TASK MATERIAL START

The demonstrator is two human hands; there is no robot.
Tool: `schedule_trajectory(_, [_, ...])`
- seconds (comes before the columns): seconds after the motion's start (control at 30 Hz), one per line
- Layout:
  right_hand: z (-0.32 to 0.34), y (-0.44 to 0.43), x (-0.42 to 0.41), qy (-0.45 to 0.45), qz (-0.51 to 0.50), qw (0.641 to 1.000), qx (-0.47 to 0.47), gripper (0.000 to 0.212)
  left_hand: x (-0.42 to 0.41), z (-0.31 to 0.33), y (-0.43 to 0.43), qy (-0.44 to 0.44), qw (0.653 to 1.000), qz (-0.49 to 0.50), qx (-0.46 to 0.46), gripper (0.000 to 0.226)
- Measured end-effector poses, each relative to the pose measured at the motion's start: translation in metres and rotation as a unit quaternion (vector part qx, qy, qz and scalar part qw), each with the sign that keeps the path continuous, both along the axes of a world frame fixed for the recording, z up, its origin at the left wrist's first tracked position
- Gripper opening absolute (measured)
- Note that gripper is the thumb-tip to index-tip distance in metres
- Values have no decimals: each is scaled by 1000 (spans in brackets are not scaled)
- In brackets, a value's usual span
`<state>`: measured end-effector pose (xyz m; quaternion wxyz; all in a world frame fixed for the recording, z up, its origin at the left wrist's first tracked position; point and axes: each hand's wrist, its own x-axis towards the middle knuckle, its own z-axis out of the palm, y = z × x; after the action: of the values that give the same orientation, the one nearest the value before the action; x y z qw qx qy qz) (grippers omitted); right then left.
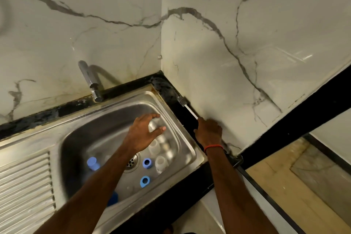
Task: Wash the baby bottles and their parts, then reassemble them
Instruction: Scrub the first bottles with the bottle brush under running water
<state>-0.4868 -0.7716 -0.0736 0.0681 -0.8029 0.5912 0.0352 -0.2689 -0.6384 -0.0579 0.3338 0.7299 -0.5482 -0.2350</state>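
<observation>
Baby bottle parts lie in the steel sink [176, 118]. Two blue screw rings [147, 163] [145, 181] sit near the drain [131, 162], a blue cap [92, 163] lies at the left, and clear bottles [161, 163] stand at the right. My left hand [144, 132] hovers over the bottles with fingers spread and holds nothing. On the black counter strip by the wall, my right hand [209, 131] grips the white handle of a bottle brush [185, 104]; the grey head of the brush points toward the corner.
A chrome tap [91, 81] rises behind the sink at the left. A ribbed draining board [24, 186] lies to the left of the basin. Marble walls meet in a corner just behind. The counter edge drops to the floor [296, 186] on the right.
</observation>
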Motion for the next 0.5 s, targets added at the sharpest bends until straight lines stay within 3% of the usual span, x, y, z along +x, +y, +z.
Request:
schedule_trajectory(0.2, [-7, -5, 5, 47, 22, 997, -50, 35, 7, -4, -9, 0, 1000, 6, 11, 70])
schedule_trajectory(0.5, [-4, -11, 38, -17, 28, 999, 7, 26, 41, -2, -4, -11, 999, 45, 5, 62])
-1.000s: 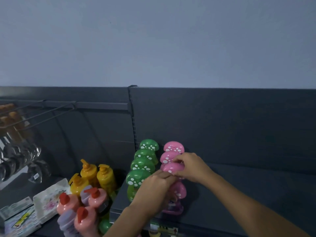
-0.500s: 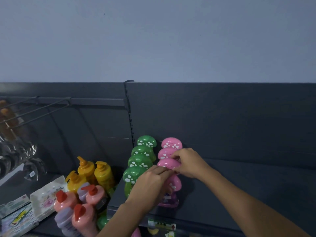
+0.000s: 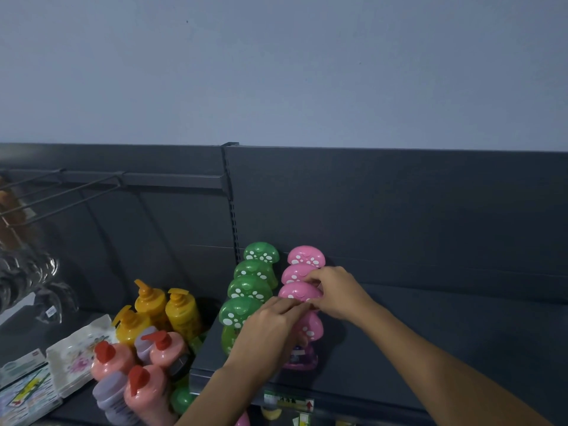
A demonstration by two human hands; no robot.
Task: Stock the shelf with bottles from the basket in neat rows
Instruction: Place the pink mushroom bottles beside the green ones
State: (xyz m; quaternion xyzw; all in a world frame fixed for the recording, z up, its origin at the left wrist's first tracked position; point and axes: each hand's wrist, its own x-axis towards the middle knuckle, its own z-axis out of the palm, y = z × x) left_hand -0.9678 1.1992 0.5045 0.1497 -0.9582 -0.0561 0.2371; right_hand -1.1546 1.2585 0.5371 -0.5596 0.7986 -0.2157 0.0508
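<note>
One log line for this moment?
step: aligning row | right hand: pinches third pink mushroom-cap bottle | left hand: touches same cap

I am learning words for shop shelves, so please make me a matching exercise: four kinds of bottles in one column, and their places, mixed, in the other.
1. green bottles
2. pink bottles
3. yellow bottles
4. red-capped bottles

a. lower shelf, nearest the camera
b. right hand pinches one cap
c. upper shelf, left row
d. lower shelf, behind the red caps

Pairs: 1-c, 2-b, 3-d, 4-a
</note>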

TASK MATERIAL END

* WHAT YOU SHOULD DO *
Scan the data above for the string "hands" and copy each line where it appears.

* WRITTEN ANSWER *
The demonstrator is two human hands; there is no robot.
A demonstration by two human hands; no robot.

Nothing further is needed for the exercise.